Six months after Hurricane Katrina, 55 study participants in New Orleans responded to queries about contraceptive services. Since evacuating, 86% of these women had lived in ≥3 locations, 40% had not used contraception, and 31% experienced difficulty obtaining contraceptives. Another study showed that, after Hurricane Ike in 2008, 13% of 975 women who had been using contraception before the storm stated that procuring reliable contraception had become problematic. The third study involved 450 married women in Yogyakarta, Indonesia, 81% of whom were using contraception (primarily depot medroxyprogesterone or intrauterine devices) before the 2006 tsunami. Overall, 11% of participants experienced difficulties obtaining contraception after the disaster. Unintended pregnancy rates were higher in women who experienced barriers to access than in those who did not (13% vs. 5%).

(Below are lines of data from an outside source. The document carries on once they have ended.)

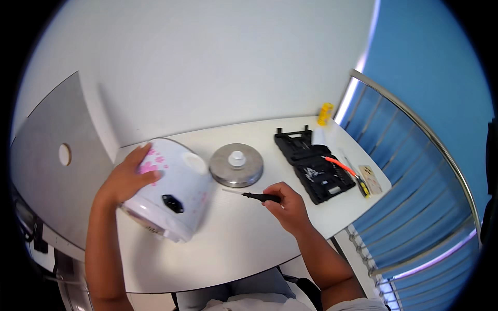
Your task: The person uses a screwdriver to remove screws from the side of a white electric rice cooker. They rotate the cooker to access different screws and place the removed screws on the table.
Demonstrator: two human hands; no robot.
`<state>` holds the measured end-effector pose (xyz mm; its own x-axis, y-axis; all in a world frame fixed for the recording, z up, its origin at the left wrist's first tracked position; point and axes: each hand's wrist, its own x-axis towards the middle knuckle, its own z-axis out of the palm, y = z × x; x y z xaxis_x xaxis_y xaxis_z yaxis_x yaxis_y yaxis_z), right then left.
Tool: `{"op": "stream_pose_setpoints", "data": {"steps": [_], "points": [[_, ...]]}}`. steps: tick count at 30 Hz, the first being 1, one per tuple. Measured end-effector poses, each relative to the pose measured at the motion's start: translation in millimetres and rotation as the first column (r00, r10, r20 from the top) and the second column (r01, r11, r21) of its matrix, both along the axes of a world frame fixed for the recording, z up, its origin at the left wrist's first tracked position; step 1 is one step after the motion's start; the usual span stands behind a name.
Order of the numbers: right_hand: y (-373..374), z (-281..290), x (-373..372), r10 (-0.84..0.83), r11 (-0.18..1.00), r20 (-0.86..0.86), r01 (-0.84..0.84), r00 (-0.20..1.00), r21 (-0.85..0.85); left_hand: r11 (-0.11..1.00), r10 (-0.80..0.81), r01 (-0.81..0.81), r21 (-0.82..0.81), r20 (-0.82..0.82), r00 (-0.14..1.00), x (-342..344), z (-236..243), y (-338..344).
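A white appliance with pink flowers (184, 212) lies tipped over on the white table (249, 238), a black fitting on its upper face. My left hand (127, 179) grips its upper left, fingers curled over the edge and thumb on the flowered surface. In my right hand (282, 207) is a black-handled screwdriver (254, 196), held level above the table with its thin metal shaft pointing left toward the appliance. A round steel lid with a white knob (236, 171) rests just beyond the screwdriver's tip, right of the appliance.
An open black tool case (316, 176) sits at the right, with an orange-and-yellow tool (342, 167), a small patterned card (369, 179) and a yellow cylinder (325, 114) nearby. A grey panel (52, 171) stands left; a metal railing (420, 127) runs along the right.
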<state>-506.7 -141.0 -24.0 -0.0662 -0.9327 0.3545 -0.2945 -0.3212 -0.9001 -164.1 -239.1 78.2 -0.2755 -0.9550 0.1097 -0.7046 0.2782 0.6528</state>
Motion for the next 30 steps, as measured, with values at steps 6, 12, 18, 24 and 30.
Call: {"op": "stream_pose_setpoints", "data": {"steps": [6, 12, 18, 24, 30], "points": [[-4, -72, -70, -0.136, 0.963, -0.334, 0.204, 0.933, 0.178, 1.000, -0.025, 0.026, 0.012, -0.069, 0.997, -1, -19, -12], [-6, -86, -71, -0.194, 0.977, -0.641, 0.203, 0.743, -0.060, 1.000, 0.028, -0.027, 0.012, -0.046, 0.999, 9, -16, -7], [-10, -86, -64, -0.188, 0.965, -0.752, 0.260, 0.632, -0.023, 0.992, 0.122, -0.122, 0.016, -0.019, 0.992, 17, -18, -7], [-12, -99, -75, -0.224, 0.967, -0.811, 0.228, 0.540, -0.116, 0.928, 0.322, -0.330, -0.172, -0.075, 0.944, 25, -33, -10], [2, -74, -164, -0.610, 0.792, -0.535, 0.422, 0.585, -0.442, 0.972, -0.224, 0.193, -0.134, -0.278, 0.934, 36, -13, 40]]}}
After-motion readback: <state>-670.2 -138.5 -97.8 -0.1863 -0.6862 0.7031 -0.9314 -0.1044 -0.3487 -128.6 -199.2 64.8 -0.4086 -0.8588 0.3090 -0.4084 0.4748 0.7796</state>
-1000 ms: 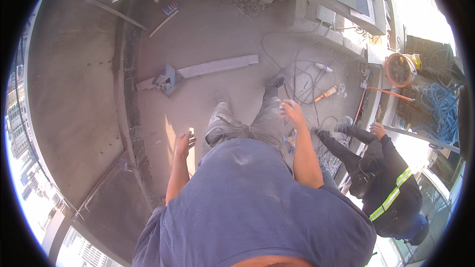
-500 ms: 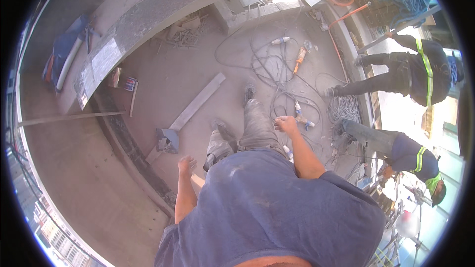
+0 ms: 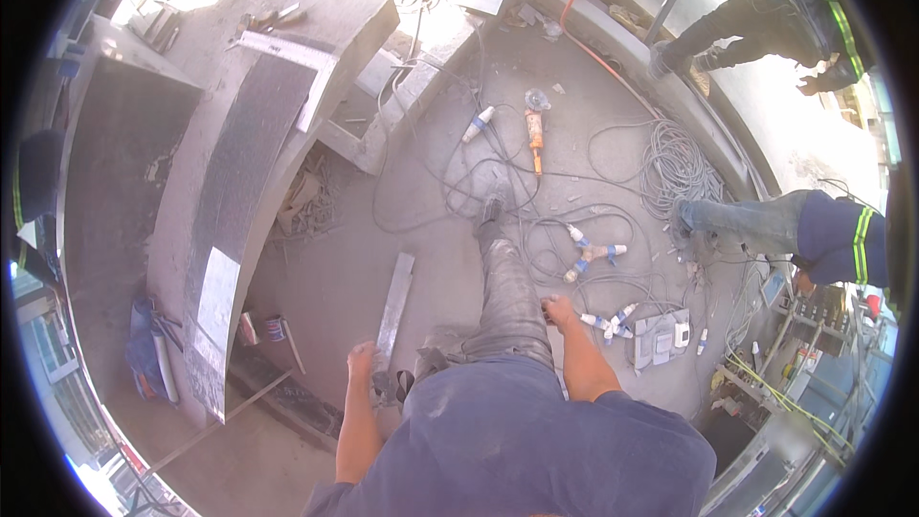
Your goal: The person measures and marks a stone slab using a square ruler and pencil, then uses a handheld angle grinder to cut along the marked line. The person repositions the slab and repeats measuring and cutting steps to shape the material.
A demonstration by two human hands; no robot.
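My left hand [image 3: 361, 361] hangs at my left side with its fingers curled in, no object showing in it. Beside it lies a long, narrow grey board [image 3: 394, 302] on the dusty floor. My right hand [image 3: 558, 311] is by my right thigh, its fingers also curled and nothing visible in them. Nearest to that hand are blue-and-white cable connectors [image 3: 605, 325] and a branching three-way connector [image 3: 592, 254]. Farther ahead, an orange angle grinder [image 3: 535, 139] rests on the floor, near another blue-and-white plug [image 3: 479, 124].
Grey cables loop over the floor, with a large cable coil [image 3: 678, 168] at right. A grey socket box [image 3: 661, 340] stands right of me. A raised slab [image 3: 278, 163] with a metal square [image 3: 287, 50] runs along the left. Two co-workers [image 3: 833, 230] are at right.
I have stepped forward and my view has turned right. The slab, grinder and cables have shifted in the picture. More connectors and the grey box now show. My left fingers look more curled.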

Ellington SR et al. Contraceptive availability during an emergency response in the United States. J Womens Health (Larchmt) 2013 Mar; 22:189. (http://dx.doi.org/10.1089/jwh.2012.4178)
Comment
As the authors note, the Pan American Health Organization strongly supports provision of reproductive health care during emergencies or disasters. Depot medroxyprogesterone is preferred for its long-term efficacy and ease of administration; access to emergency contraception is also highly recommended. In the U.S., the Strategic National Stockpile is a supply of pharmaceutical agents, vaccines, and other medical supplies. It does not, however, include contraceptives (even emergency contraception). Federal Medical Stations are deployable medical facilities with formularies consisting primarily of medications for short-term management of chronic diseases. The only contraceptive options are condoms and three types of combined oral contraceptives.
Although I have been a clinician for more than 25 years, I have never heard of the Strategic National Stockpile or Federal Medical Stations. Decision making about providing contraception (particularly emergency contraception) during disasters seems not to have tapped women's health organizations. A consortium involving groups such as the American College of Obstetricians and Gynecologists and the Association of Reproductive Health Professionals is clearly in order.